(AIM OF THE EXERCISE): Lines in the entries below where the word "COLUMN" shows up should each be copied.

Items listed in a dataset
● ● ● ●

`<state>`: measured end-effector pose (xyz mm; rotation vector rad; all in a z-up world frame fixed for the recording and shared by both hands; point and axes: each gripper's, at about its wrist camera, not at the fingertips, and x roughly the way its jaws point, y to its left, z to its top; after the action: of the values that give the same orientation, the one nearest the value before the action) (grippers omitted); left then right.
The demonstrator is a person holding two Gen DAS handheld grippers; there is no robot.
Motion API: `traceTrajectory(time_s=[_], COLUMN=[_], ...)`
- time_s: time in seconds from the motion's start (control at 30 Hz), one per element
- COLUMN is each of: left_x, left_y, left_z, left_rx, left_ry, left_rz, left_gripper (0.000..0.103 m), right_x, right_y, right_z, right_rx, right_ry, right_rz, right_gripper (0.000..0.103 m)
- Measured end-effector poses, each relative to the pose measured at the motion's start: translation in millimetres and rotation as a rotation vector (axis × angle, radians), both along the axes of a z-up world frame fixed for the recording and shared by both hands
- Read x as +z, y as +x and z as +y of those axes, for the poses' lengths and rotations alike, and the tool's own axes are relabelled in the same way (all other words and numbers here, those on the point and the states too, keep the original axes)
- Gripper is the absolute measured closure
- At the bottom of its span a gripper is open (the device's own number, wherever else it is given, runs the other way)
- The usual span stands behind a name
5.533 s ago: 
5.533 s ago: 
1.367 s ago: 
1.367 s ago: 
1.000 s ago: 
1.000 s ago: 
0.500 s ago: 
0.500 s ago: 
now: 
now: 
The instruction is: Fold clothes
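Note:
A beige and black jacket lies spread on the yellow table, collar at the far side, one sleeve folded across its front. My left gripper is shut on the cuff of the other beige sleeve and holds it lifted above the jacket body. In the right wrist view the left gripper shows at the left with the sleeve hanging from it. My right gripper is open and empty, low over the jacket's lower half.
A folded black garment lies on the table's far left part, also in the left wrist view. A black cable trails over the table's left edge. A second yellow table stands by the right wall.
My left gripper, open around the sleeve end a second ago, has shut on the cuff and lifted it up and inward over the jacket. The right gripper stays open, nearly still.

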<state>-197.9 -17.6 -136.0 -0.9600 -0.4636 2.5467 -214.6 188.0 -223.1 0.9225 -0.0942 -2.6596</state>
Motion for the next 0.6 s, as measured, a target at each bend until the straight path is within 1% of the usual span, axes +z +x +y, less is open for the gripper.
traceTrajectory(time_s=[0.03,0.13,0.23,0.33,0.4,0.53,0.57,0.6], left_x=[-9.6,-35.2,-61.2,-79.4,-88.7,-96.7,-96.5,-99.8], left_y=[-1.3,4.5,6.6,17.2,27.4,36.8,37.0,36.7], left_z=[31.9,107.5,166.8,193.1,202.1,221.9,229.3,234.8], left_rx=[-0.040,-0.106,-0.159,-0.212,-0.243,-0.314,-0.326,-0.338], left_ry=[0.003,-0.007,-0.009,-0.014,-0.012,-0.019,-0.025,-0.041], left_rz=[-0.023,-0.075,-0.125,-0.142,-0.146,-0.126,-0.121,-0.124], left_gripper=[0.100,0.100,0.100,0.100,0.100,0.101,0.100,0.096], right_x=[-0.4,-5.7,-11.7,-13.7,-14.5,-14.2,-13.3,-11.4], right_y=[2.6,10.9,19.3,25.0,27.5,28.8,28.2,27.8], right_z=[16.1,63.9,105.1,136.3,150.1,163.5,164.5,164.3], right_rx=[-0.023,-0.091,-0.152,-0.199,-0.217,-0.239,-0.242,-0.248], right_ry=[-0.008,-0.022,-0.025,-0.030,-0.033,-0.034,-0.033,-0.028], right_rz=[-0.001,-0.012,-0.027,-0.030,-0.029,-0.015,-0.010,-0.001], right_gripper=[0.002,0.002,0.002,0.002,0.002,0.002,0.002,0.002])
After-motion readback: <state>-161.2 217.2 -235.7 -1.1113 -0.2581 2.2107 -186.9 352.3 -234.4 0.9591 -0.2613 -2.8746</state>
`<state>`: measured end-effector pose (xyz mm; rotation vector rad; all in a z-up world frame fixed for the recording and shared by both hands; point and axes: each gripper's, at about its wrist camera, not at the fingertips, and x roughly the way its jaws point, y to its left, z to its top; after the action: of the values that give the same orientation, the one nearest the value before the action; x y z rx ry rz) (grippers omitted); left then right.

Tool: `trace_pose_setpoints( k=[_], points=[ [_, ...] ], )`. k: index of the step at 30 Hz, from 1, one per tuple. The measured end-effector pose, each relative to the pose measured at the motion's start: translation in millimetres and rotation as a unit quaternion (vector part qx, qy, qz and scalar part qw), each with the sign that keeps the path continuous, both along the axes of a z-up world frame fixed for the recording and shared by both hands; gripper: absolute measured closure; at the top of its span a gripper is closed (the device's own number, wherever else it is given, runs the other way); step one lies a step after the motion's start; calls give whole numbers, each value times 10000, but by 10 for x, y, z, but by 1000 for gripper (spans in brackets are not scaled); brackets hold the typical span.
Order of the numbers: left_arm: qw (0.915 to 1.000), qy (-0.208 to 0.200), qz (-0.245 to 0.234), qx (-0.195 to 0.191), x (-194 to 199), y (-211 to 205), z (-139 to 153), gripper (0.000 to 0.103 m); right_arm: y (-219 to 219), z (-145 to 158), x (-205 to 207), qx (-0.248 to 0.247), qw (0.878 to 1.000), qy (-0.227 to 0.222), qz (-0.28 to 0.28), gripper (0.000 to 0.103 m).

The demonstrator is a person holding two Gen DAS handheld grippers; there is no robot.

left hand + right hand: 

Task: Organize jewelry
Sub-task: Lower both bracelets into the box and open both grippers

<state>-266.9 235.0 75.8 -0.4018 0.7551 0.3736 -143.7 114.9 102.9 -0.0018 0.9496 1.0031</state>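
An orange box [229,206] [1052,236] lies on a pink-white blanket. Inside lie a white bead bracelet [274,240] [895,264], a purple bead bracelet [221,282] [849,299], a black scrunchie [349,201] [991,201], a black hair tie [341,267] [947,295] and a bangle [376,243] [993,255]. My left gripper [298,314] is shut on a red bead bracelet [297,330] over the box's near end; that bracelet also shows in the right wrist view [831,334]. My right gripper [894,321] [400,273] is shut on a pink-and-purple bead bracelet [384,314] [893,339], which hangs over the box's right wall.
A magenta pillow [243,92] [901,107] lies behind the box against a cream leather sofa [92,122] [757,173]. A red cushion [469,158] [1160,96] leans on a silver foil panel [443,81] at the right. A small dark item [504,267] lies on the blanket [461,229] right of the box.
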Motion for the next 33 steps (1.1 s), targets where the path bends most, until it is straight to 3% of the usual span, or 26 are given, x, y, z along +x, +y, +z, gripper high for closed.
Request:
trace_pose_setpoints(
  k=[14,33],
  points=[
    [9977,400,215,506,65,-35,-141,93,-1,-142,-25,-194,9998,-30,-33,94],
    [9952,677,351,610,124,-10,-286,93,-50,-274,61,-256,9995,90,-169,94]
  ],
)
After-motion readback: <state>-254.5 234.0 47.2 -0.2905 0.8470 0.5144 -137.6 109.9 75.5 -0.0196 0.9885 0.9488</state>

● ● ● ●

(FINAL ANSWER):
Motion API: `traceTrajectory(time_s=[_], COLUMN=[_], ...)`
- COLUMN is each of: left_x, left_y, left_z, left_rx, left_ry, left_rz, left_gripper (0.000..0.103 m), right_x, right_y, right_z, right_rx, right_ry, right_rz, right_gripper (0.000..0.103 m)

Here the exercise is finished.